Adding transforamtion in file system pipeline

vishwajeetdabholkar · August 25, 2020, 5:55am

Hi,

I want to add TRANSFORM into my pipeline. I want to add new columns into the data coming from source.

my pipeline code :

CREATE OR REPLACE AGGREGATOR PIPELINE test.test_2
AS LOAD DATA FS ‘/home/osboxes/Desktop/data1.csv’
WITH TRANSFORM(‘file://localhost/home/osboxes/Desktop/trans.py’,’’,’’)
INTO TABLE test_tbl111
FIELDS TERMINATED BY ‘,’
IGNORE 1 LINES;

my transform code:

#!/usr/bin/python

import struct
import sys
import pandas as pd
import csv

binary_stdin = sys.stdin if sys.version_info < (3, 0) else sys.stdin.buffer
binary_stderr = sys.stderr if sys.version_info < (3, 0) else sys.stderr.buffer
binary_stdout = sys.stdout if sys.version_info < (3, 0) else sys.stdout.buffer

def log(message):
“”"
Log an informational message to stderr which will show up in MemSQL in
the event of transform failure.
“”"
binary_stderr.write(message + b"\n")

def add_Data(file):
with open(file) as csv_file:
df = pd.read_csv(file)
df[“active_date”] = ’ 25/08/2020’
df_output = df.to_csv(df, index=False)
binary_stdout.write(dfFinal)

log(b"Begin transform")

We start the transform here by reading from the input_stream() iterator.

for data in input_stream():
# Since this is an identity transform we just emit what we receive.
add_Data(data)

log(b"End transform")

Pipeline gets created successfully without errors.
But when TEST pipeline I get following error

Error:
ERROR 1953 ER_TRANSFORM_NONZERO_EXIT_VALUE: Leaf Error (127.0.0.1:3307): Transform for pipeline exited with nonzero exit code. Stderr: 2020-08-25 02:05:42.606 ERROR: Subprocess exited with failure result (2 : No such file or directory). Check that your transform has a proper shebang and is executable in this environment.

Thanks in advance.
Vishwajeet Dabholkar

sasha · August 26, 2020, 9:47pm

The WITH TRANSFORM clause does look syntactically right. Can you confirm that the paths /home/osboxes/Desktop/trans.py and ‘/usr/bin/python’ can be read and executed by the memsql user on the host/container on which the leaf is running?

For testing purposes, you can model exactly what the pipeline will do by running EXTRACT INTO OUTFILE (SingleStoreDB Cloud · SingleStore Documentation), adopting the same Linux user as memsqld, and piping the resulting file into the executable named by the TRANSFORM clause.

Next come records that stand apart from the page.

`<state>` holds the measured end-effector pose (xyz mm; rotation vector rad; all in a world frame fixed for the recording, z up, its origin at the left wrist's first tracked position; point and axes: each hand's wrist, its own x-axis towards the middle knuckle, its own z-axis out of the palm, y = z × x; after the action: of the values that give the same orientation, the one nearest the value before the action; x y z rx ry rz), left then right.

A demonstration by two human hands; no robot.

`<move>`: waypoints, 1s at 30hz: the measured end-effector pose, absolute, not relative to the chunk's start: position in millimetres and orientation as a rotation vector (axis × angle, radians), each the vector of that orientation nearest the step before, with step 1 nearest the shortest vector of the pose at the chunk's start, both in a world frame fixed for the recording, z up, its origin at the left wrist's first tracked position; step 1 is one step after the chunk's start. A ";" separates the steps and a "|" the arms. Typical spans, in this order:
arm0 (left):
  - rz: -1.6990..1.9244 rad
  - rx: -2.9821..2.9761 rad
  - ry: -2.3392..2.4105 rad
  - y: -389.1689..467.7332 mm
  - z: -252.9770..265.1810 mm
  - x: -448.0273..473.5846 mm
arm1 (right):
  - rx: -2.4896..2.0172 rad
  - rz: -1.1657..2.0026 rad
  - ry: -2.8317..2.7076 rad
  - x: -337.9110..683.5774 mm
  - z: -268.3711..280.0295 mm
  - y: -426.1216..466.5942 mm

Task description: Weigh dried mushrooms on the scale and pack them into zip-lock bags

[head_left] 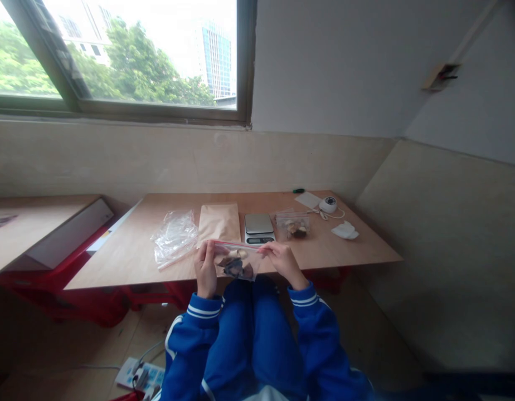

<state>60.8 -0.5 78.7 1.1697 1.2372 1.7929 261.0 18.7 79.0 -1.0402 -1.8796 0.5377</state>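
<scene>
A clear zip bag (236, 264) with a red seal strip hangs between my hands at the table's front edge. Dark and pale dried pieces lie inside it. My left hand (205, 269) is closed on the bag's upper left corner. At the upper right end of the seal, the fingers of my right hand (283, 262) pinch the strip. Just beyond the bag stands a small digital scale (259, 224) with a bare metal plate. To its right is another filled zip bag (293, 225). Left of the scale lies a flat brown paper sheet or bag (219, 221).
Clear plastic bags (174, 235) lie in a pile at the table's left. A white dome camera (328, 205) with its cable, a crumpled tissue (345, 230) and a green-handled tool (298, 191) are at the right. A power strip (140, 376) sits on the floor.
</scene>
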 end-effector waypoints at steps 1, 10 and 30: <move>1.787 1.137 1.235 0.1 76.9 60.8 | -1.042 0.556 -1.871 263.4 78.2 18.4; 1.479 0.965 0.959 7.6 62.1 87.5 | -1.119 0.829 -1.423 296.8 63.1 23.8; 0.942 2.147 1.859 98.5 -23.5 -29.7 | -1.945 -0.064 -1.235 336.3 -68.8 90.6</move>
<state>-29.7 98.5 -23.5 2.1471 1.8590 0.9424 336.3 90.6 -68.8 -1.9453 -1.2345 -0.0640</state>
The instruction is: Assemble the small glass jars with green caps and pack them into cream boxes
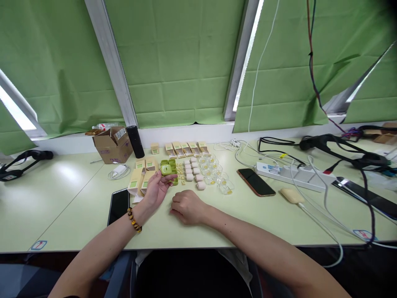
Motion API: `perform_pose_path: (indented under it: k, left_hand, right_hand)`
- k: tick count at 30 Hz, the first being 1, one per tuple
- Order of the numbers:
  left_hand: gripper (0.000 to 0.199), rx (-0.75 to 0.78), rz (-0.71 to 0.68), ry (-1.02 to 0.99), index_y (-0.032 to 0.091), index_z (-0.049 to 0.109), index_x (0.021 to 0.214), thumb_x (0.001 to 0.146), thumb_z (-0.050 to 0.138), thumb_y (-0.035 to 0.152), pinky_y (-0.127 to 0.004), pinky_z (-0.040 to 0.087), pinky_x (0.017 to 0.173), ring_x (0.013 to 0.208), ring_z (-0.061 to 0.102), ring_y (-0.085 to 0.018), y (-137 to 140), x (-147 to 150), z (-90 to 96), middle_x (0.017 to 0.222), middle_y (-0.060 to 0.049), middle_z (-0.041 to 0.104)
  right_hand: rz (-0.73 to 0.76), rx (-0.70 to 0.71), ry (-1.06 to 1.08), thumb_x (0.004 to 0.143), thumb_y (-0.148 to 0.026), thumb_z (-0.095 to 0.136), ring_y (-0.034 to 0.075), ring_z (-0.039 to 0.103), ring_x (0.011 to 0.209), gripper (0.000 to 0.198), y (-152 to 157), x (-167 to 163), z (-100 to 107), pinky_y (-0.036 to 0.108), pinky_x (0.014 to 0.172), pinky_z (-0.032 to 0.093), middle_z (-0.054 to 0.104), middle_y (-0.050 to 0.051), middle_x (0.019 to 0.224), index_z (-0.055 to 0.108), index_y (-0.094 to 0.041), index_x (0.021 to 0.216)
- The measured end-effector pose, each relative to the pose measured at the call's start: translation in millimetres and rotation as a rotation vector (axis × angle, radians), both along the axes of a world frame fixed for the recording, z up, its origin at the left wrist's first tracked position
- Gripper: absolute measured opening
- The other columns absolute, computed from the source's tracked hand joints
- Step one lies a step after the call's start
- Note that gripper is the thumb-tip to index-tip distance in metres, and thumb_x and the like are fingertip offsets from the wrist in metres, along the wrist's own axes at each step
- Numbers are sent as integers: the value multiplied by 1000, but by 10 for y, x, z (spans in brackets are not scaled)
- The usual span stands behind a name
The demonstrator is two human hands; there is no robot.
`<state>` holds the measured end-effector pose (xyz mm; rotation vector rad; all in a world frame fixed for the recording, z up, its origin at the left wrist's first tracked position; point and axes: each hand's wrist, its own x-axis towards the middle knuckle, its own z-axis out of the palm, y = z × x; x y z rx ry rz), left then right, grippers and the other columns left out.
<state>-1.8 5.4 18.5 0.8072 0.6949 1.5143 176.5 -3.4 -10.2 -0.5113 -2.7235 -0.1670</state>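
Observation:
Between the thumb and fingers of my left hand [158,187] is a small green square case [166,169], raised over other green cases [175,181] on the table. A beaded bracelet [134,220] circles that wrist. My right hand [187,207] rests on the table as a loose fist, and no object shows in it. Beyond it stand rows of pale pink cases [201,185], small yellowish pieces [182,182] and clear plastic shells [226,187]. Cream boxes with green windows [135,182] lie by my left hand, partly covered by it.
A black phone [118,206] lies left of the boxes, another phone [256,182] to the right. A white power strip [294,176] with tangled cables and a cream charger [292,195] occupy the right side. A cardboard box [113,147] and black cylinder [135,142] stand at the back.

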Motion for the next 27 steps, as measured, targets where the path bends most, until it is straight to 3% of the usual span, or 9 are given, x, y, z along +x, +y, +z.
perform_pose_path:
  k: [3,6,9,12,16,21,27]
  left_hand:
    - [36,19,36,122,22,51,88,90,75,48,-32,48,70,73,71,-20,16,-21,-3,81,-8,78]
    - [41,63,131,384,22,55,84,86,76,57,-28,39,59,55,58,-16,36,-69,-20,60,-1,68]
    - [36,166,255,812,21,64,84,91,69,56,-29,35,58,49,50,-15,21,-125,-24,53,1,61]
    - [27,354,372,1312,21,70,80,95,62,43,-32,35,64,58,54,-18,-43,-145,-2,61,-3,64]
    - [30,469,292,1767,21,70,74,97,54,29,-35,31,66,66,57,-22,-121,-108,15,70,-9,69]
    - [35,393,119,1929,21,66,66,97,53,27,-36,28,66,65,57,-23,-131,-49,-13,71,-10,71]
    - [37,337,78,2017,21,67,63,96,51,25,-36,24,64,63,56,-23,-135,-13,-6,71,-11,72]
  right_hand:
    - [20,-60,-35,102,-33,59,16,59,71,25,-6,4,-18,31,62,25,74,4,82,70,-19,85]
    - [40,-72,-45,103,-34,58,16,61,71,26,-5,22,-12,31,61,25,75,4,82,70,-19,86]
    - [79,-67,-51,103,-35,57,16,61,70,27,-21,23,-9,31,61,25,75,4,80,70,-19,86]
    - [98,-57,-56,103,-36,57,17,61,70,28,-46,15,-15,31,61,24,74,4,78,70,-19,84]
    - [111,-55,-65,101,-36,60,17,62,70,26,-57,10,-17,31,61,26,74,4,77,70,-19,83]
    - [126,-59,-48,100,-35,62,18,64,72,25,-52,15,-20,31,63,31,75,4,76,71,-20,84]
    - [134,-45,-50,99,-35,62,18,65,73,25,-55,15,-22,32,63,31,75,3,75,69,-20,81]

vishwajeetdabholkar · August 27, 2020, 4:16am

Hi Sasha,

Thank you for responding. Yes, the paths /home/osboxes/Desktop/trans.py and ‘/home/osboxes/anaconda3/bin/python’ (changed this path) can be read and executed by the memsql user on the host/container on which the leaf is running. I am using VM version to learn memsql. So I have one Master Node, one Child node and one leaf node on same host with ports 3307,3308 & 3309 respectively.
Waiting for your reply.

Thanks in advance.
Vishwajeet Dabholkar

sasha · August 27, 2020, 4:51am

When you say ‘changed this path’, do you mean you changed the transform to start with #!/home/osboxes/anaconda3/bin/python? One thing that may be relevant: we copy/download the transform executable to a memsql-managed directory at create pipeline time and don’t attempt to “check for updates”. So if you change it, make sure to drop and recreate (or just create or replace) the pipeline before testing the change.

In the cases I’ve tried locally, I see that error is unique to the case when the file after #! is not found. If the transform itself were running but failing to find one of the files it’s written to open, we’d output the python stack trace. If the transform script were itself not found, you’d get an error at create pipeline time. So indeed it seems /usr/bin/python couldn’t be found by memsql in the VM and I suspect that if the anaconda3 version does exist, recreating the pipeline will do the trick.